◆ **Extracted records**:
[Start of Attachment]

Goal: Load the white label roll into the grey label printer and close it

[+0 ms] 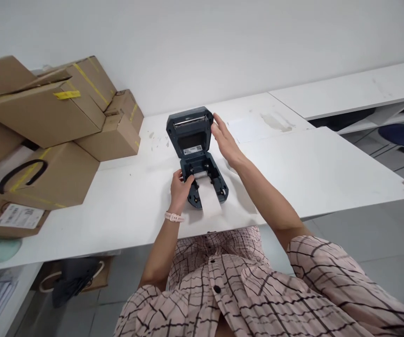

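A dark label printer (219, 171) stands on the white table in front of me, its lid (191, 112) raised and tilted back. A small roll of labels (201, 175) sits inside the base, and a white paper strip (209, 196) runs from it over the front edge toward me. My left hand (180, 189) grips the left side of the base, thumb over the rim near the roll, other fingers on the outside. Against the lid's right side rests my right hand (225, 140), its fingers stretched out and holding nothing.
Cardboard boxes (57, 112) with yellow tape are piled on the left, a black curved strap (22, 171) among them. White wall stands behind the table (135, 201). A sheet of paper (242, 130) lies behind my right hand. At far right are a shelf (363, 122) and a blue stool seat (403, 136).
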### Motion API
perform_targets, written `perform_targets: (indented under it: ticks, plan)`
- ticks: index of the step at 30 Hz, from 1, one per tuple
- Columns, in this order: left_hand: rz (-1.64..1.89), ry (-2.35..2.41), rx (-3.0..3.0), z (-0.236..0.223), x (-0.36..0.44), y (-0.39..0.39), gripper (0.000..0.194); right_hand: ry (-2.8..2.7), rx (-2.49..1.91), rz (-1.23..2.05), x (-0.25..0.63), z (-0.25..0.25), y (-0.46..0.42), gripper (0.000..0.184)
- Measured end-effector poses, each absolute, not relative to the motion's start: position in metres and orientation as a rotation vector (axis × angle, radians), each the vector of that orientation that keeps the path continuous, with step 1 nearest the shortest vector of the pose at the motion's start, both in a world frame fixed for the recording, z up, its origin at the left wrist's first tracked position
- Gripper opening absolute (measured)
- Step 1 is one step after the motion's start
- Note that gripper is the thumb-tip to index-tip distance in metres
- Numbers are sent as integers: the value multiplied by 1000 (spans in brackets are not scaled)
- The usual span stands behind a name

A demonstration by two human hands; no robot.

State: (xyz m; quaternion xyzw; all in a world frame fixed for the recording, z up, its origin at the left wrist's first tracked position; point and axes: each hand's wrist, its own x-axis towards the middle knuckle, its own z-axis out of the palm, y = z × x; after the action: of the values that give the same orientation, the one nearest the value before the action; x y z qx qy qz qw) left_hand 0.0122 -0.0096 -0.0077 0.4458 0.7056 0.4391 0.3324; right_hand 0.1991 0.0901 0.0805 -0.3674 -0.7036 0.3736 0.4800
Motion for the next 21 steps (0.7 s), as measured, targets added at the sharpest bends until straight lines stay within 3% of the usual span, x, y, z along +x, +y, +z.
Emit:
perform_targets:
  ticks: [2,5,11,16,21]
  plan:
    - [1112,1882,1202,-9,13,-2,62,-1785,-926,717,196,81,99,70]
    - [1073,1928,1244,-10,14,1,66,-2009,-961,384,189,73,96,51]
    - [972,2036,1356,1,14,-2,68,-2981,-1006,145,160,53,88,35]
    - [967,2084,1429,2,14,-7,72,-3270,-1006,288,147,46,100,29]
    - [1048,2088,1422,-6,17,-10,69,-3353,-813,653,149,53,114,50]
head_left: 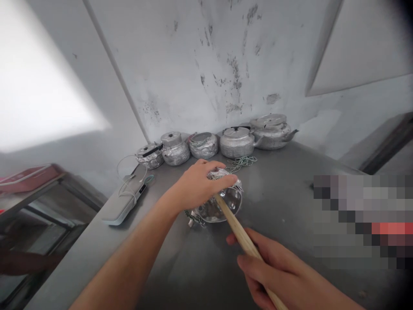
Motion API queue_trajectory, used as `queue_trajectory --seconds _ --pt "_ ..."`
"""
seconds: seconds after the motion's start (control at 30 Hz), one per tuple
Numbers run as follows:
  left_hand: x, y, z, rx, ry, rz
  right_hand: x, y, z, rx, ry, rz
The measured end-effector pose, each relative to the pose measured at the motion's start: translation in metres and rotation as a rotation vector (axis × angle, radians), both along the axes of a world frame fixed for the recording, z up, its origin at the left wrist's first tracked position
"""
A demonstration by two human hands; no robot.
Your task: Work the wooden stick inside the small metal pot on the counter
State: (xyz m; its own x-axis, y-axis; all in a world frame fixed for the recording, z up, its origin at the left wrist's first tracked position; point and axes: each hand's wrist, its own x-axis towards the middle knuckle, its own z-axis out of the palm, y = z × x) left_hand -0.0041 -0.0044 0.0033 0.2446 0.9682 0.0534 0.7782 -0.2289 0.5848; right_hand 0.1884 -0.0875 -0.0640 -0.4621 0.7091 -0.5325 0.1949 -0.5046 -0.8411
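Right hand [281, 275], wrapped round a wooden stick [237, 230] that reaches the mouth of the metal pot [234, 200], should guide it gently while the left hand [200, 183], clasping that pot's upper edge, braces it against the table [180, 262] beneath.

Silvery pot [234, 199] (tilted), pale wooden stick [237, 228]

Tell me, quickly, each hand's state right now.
Left hand: closed, holding the round silvery metal pot.
Right hand: closed around the pale wooden stick.
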Motion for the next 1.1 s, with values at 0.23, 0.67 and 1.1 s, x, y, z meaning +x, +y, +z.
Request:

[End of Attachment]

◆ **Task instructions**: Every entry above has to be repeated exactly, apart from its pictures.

◆ **Response for this exercise**:
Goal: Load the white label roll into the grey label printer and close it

[+0 ms] 

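A dark label printer (219, 171) stands on the white table in front of me, its lid (191, 112) raised and tilted back. A small roll of labels (201, 175) sits inside the base, and a white paper strip (209, 196) runs from it over the front edge toward me. My left hand (180, 189) grips the left side of the base, thumb over the rim near the roll, other fingers on the outside. Against the lid's right side rests my right hand (225, 140), its fingers stretched out and holding nothing.
Cardboard boxes (57, 112) with yellow tape are piled on the left, a black curved strap (22, 171) among them. White wall stands behind the table (135, 201). A sheet of paper (242, 130) lies behind my right hand. At far right are a shelf (363, 122) and a blue stool seat (403, 136).
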### Motion API
perform_targets, written `perform_targets: (indented under it: ticks, plan)`
- ticks: index of the step at 30 Hz, from 1, one per tuple
- Columns, in this order: left_hand: rz (-1.64..1.89), ry (-2.35..2.41), rx (-3.0..3.0), z (-0.236..0.223), x (-0.36..0.44), y (-0.39..0.39), gripper (0.000..0.194); right_hand: ry (-2.8..2.7), rx (-2.49..1.91), rz (-1.23..2.05), x (-0.25..0.63), z (-0.25..0.25), y (-0.46..0.42), gripper (0.000..0.184)
- Measured end-effector poses, each absolute, not relative to the motion's start: position in metres and orientation as a rotation vector (axis × angle, radians), each the vector of that orientation that keeps the path continuous, with step 1 nearest the shortest vector of the pose at the motion's start, both in a world frame fixed for the recording, z up, its origin at the left wrist's first tracked position
- Gripper opening absolute (measured)
- Step 1 is one step after the motion's start
- Note that gripper is the thumb-tip to index-tip distance in metres
- Numbers are sent as integers: the value multiplied by 1000 (spans in brackets are not scaled)
- The usual span stands behind a name

A demonstration by two human hands; no robot.

State: (xyz m; quaternion xyzw; all in a world frame fixed for the recording, z up, its origin at the left wrist's first tracked position; point and axes: each hand's wrist, its own x-axis towards the middle knuckle, its own z-axis out of the palm, y = z × x; after the action: of the values that give the same orientation, the one nearest the value before the action; x y z qx qy qz qw) left_hand 0.0122 -0.0096 -0.0077 0.4458 0.7056 0.4391 0.3324; right_hand 0.1991 0.0901 0.0805 -0.3674 -0.7036 0.3736 0.4800
Motion for the next 21 steps (0.7 s), as measured, targets added at the sharpest bends until straight lines stay within 3% of the usual span, x, y, z along +x, +y, +z.
Emit:
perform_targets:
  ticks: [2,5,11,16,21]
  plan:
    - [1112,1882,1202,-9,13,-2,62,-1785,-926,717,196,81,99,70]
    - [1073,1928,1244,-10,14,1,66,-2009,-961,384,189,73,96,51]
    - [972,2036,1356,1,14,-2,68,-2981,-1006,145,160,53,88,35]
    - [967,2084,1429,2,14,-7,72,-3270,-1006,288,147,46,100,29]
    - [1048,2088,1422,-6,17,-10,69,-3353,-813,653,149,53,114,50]
head_left: 
Motion API queue_trajectory, used as `queue_trajectory --seconds _ --pt "_ ..."`
"""
seconds: seconds after the motion's start (control at 30 Hz), one per tuple
Numbers run as follows:
  left_hand: x, y, z, rx, ry, rz
  right_hand: x, y, z, rx, ry, rz
The measured end-effector pose, each relative to the pose measured at the motion's start: translation in metres and rotation as a rotation vector (axis × angle, radians), both along the axes of a world frame fixed for the recording, z up, its origin at the left wrist's first tracked position
"""
A demonstration by two human hands; no robot.
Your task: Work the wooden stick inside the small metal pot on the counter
State: (xyz m; its own x-axis, y-axis; all in a world frame fixed for the recording, z up, its origin at the left wrist's first tracked position; point and axes: each hand's wrist, its own x-axis towards the middle knuckle, its own z-axis out of the palm, y = z × x) left_hand -0.0041 -0.0044 0.0033 0.2446 0.9682 0.0534 0.7782 -0.2289 0.5848; right_hand 0.1884 -0.0875 -0.0640 -0.4621 0.7091 -0.5325 0.1949 -0.5046 -0.8411
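Right hand [281, 275], wrapped round a wooden stick [237, 230] that reaches the mouth of the metal pot [234, 200], should guide it gently while the left hand [200, 183], clasping that pot's upper edge, braces it against the table [180, 262] beneath.

Silvery pot [234, 199] (tilted), pale wooden stick [237, 228]

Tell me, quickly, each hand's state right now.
Left hand: closed, holding the round silvery metal pot.
Right hand: closed around the pale wooden stick.
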Motion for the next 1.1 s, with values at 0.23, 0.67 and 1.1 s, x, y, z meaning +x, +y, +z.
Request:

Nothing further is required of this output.